#### Action item:
Omit every picture, then return each line of the data below exactly.

#### Data shown:

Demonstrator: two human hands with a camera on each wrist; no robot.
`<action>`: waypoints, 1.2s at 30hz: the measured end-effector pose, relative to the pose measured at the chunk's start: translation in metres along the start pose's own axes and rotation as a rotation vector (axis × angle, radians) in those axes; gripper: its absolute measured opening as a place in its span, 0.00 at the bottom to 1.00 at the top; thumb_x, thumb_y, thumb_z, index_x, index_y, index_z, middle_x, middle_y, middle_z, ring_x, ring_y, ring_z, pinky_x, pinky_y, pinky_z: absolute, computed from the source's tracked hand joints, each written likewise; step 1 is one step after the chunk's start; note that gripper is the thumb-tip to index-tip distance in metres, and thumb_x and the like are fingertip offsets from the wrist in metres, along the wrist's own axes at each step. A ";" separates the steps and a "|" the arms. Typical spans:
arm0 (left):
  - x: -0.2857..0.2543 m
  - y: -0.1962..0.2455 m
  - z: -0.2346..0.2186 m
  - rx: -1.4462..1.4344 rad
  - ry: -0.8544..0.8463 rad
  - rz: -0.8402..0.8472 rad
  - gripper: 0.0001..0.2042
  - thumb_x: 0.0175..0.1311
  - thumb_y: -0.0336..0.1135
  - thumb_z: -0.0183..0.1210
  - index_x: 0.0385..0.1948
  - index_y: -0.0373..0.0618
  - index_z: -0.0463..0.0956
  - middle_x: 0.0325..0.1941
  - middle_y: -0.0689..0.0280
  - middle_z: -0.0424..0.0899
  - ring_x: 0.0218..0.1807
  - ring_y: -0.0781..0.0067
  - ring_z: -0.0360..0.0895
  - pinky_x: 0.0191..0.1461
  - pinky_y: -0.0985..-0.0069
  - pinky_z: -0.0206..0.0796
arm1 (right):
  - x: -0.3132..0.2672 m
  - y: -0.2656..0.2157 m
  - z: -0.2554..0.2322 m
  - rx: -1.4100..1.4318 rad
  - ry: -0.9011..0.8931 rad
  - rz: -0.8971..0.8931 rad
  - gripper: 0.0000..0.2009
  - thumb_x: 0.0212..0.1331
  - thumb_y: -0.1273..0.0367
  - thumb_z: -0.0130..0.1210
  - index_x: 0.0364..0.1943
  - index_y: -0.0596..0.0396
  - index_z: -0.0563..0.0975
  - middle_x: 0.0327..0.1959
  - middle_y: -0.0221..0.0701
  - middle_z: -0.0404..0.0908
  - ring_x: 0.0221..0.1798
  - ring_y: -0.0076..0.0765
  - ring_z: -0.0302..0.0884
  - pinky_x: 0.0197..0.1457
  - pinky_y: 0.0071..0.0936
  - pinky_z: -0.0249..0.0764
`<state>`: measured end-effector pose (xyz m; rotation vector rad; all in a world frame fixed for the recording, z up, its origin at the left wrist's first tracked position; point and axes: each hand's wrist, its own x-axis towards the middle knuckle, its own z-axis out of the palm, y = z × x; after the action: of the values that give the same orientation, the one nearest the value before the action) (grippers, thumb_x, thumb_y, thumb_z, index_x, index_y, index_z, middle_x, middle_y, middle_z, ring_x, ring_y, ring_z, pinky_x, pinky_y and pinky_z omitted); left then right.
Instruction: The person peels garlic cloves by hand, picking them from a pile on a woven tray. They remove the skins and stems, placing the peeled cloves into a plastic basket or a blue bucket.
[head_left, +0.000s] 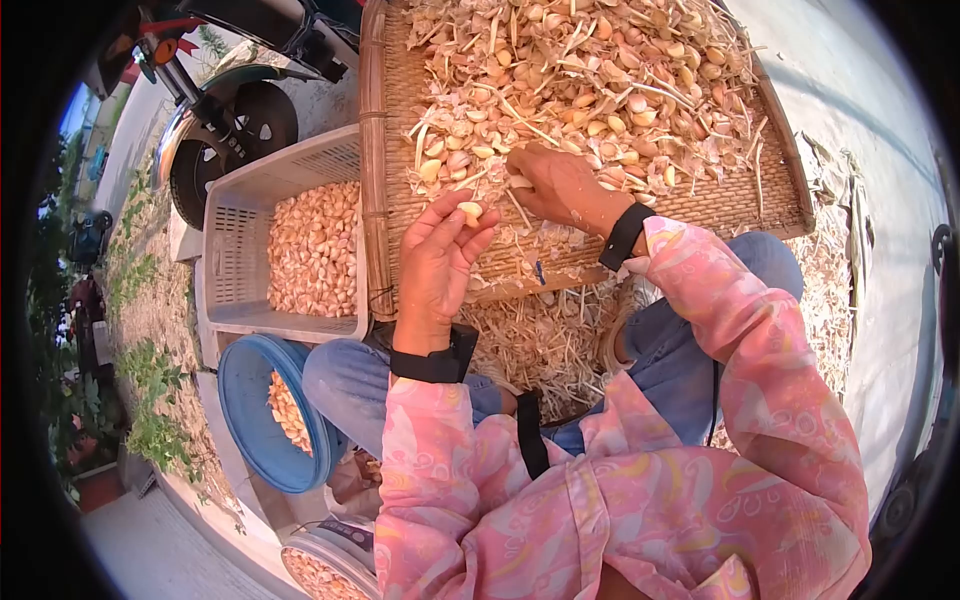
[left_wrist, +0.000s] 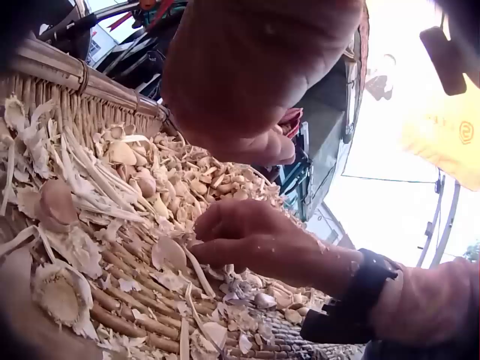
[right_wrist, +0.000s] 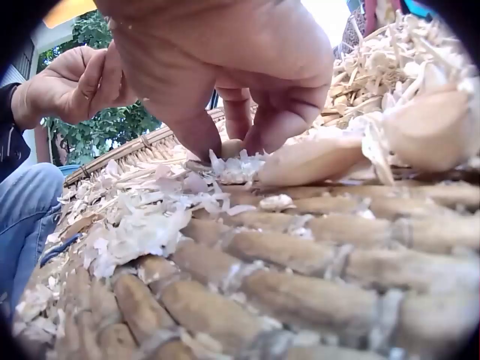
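Observation:
My left hand (head_left: 436, 258) is raised over the near left part of a woven tray (head_left: 388, 200), pinching a pale garlic clove (head_left: 470, 211) between thumb and fingers. My right hand (head_left: 568, 187) reaches down to the tray beside the heap of garlic cloves (head_left: 630, 105). Its thumb and fingertips pinch a garlic clove (right_wrist: 232, 148) low over the weave, mostly hidden by the fingers in the right wrist view. Papery skins (right_wrist: 135, 229) and a larger clove (right_wrist: 311, 159) lie close to these fingertips. Dry stalks are mixed through the heap.
Left of the tray stands a grey plastic crate (head_left: 235, 255) holding many cloves. Nearer are a blue bucket (head_left: 250, 420) with cloves and a round container (head_left: 335, 545) of cloves. Skins and stalks (head_left: 535, 345) cover the ground between the knees. A wheeled vehicle (head_left: 235, 125) stands behind the crate.

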<state>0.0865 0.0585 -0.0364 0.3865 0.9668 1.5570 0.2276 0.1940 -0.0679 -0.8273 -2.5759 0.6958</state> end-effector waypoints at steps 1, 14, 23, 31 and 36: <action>0.000 -0.003 -0.001 0.023 0.030 -0.024 0.13 0.62 0.26 0.49 0.48 0.31 0.67 0.40 0.55 0.77 0.44 0.64 0.77 0.44 0.78 0.75 | -0.001 0.000 -0.003 0.122 0.046 0.014 0.10 0.48 0.68 0.55 0.34 0.57 0.71 0.29 0.37 0.72 0.31 0.41 0.74 0.34 0.34 0.70; 0.010 -0.026 0.003 0.444 0.081 0.104 0.14 0.61 0.31 0.53 0.45 0.31 0.70 0.31 0.65 0.78 0.26 0.83 0.73 0.29 0.86 0.66 | -0.006 -0.026 -0.014 0.592 -0.101 0.053 0.11 0.56 0.65 0.52 0.36 0.57 0.70 0.22 0.39 0.74 0.27 0.46 0.73 0.30 0.33 0.68; -0.003 0.002 -0.008 0.133 0.179 0.010 0.10 0.61 0.30 0.50 0.42 0.36 0.70 0.28 0.65 0.76 0.26 0.80 0.73 0.26 0.88 0.68 | 0.011 -0.012 -0.006 -0.006 0.027 0.029 0.15 0.60 0.58 0.47 0.30 0.56 0.75 0.29 0.39 0.74 0.33 0.50 0.73 0.32 0.40 0.67; 0.034 0.019 -0.012 0.225 0.213 -0.089 0.08 0.60 0.31 0.53 0.37 0.38 0.72 0.24 0.68 0.73 0.22 0.84 0.69 0.21 0.92 0.63 | 0.062 0.026 0.013 -0.308 -0.007 -0.127 0.11 0.46 0.70 0.55 0.37 0.54 0.74 0.31 0.37 0.77 0.38 0.47 0.73 0.41 0.38 0.68; 0.021 0.014 -0.010 -0.082 0.195 -0.174 0.09 0.61 0.33 0.54 0.38 0.39 0.72 0.23 0.70 0.73 0.21 0.85 0.68 0.20 0.92 0.59 | 0.040 0.007 -0.001 0.226 -0.017 0.119 0.11 0.51 0.69 0.54 0.40 0.54 0.74 0.28 0.28 0.75 0.33 0.28 0.72 0.36 0.25 0.67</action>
<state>0.0650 0.0752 -0.0380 0.0912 1.0532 1.4886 0.2005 0.2238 -0.0639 -0.9078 -2.4193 1.0121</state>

#### Exercise answer:
Demonstrator: two human hands with a camera on each wrist; no robot.
`<action>`: waypoints, 1.2s at 30hz: the measured end-effector pose, relative to the pose measured at the chunk's start: translation in metres along the start pose's own axes and rotation as a rotation vector (axis × angle, radians) in those axes; gripper: its absolute measured opening as a place in its span, 0.00 at the bottom to 1.00 at the top; thumb_x, thumb_y, thumb_z, index_x, index_y, index_z, middle_x, middle_y, middle_z, ring_x, ring_y, ring_z, pinky_x, pinky_y, pinky_z: absolute, computed from the source's tracked hand joints, each written likewise; step 1 is one step after the chunk's start; note that gripper is the thumb-tip to index-tip distance in metres, and thumb_x and the like are fingertip offsets from the wrist in metres, along the wrist's own axes at each step. A ";" separates the steps and a "|" the arms. Typical spans:
arm0 (left):
  - x: -0.2857..0.2543 m
  - y: -0.1962..0.2455 m
  - z: -0.2346..0.2186 m
  - rx: -1.4462..1.4344 rad
  - ry: -0.8544..0.8463 rad
  - rz: -0.8402..0.8472 rad
  - gripper: 0.0001..0.2042
  - thumb_x: 0.0175..0.1311
  - thumb_y: -0.0336..0.1135
  - thumb_z: -0.0183..0.1210
  - index_x: 0.0385..0.1948
  - index_y: -0.0373..0.0618
  - index_z: -0.0463..0.0956
  - middle_x: 0.0325..0.1941
  - middle_y: -0.0689..0.0280
  - middle_z: -0.0424..0.0899
  - ring_x: 0.0218..0.1807
  - ring_y: -0.0781..0.0067
  - ring_z: -0.0360..0.0895
  - pinky_x: 0.0191..0.1461
  - pinky_y: -0.0985..-0.0069
  - pinky_z: -0.0206..0.0796
arm1 (right):
  - x: -0.3132..0.2672 m
  - y: -0.2656..0.2157 m
  - z: -0.2554..0.2322 m
  - rx: -1.4100..1.4318 rad
  - ry: -0.9011..0.8931 rad
  - rz: -0.8971..0.8931 rad
  - gripper: 0.0000..0.2009
  - thumb_x: 0.0212..0.1331
  - thumb_y: -0.1273..0.0367
  - thumb_z: -0.0130..0.1210
  - index_x: 0.0364..0.1943
  - index_y: -0.0596..0.0396
  - index_z: -0.0563..0.0975
  - middle_x: 0.0327..0.1959
  - middle_y: -0.0221..0.0701
  - middle_z: -0.0404..0.0908
  - ring_x: 0.0221..0.1798
  - ring_y: -0.0076..0.0765
  - ring_z: -0.0302..0.0884
  - pinky_x: 0.0197..0.1457
  - pinky_y: 0.0071..0.0936
  - pinky_z: -0.0249..0.0764
`<state>`: measured end-effector pose (xyz m; rotation vector rad; all in a world frame fixed for the recording, z up, its origin at the left wrist's first tracked position; point and axes: each hand's wrist, its own x-axis towards the middle knuckle, its own z-axis out of the palm, y = z × x; after the action: of the values that give the same orientation, the one nearest the value before the action) (grippers, thumb_x, thumb_y, thumb_z, index_x, index_y, index_z, middle_x, middle_y, middle_z, ring_x, ring_y, ring_z, pinky_x, pinky_y and pinky_z omitted); left then right.
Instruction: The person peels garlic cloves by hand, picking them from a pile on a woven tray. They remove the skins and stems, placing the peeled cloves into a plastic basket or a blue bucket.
[head_left, +0.000s] 
[left_wrist, +0.000s] 
[right_wrist, +0.000s] 
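Observation:
My left hand (head_left: 436, 258) is raised over the near left part of a woven tray (head_left: 388, 200), pinching a pale garlic clove (head_left: 470, 211) between thumb and fingers. My right hand (head_left: 568, 187) reaches down to the tray beside the heap of garlic cloves (head_left: 630, 105). Its thumb and fingertips pinch a garlic clove (right_wrist: 232, 148) low over the weave, mostly hidden by the fingers in the right wrist view. Papery skins (right_wrist: 135, 229) and a larger clove (right_wrist: 311, 159) lie close to these fingertips. Dry stalks are mixed through the heap.
Left of the tray stands a grey plastic crate (head_left: 235, 255) holding many cloves. Nearer are a blue bucket (head_left: 250, 420) with cloves and a round container (head_left: 335, 545) of cloves. Skins and stalks (head_left: 535, 345) cover the ground between the knees. A wheeled vehicle (head_left: 235, 125) stands behind the crate.
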
<state>0.0865 0.0585 -0.0364 0.3865 0.9668 1.5570 0.2276 0.1940 -0.0679 -0.8273 -2.5759 0.6958</state> end-effector waypoints at steps 1, 14, 23, 31 and 36: <action>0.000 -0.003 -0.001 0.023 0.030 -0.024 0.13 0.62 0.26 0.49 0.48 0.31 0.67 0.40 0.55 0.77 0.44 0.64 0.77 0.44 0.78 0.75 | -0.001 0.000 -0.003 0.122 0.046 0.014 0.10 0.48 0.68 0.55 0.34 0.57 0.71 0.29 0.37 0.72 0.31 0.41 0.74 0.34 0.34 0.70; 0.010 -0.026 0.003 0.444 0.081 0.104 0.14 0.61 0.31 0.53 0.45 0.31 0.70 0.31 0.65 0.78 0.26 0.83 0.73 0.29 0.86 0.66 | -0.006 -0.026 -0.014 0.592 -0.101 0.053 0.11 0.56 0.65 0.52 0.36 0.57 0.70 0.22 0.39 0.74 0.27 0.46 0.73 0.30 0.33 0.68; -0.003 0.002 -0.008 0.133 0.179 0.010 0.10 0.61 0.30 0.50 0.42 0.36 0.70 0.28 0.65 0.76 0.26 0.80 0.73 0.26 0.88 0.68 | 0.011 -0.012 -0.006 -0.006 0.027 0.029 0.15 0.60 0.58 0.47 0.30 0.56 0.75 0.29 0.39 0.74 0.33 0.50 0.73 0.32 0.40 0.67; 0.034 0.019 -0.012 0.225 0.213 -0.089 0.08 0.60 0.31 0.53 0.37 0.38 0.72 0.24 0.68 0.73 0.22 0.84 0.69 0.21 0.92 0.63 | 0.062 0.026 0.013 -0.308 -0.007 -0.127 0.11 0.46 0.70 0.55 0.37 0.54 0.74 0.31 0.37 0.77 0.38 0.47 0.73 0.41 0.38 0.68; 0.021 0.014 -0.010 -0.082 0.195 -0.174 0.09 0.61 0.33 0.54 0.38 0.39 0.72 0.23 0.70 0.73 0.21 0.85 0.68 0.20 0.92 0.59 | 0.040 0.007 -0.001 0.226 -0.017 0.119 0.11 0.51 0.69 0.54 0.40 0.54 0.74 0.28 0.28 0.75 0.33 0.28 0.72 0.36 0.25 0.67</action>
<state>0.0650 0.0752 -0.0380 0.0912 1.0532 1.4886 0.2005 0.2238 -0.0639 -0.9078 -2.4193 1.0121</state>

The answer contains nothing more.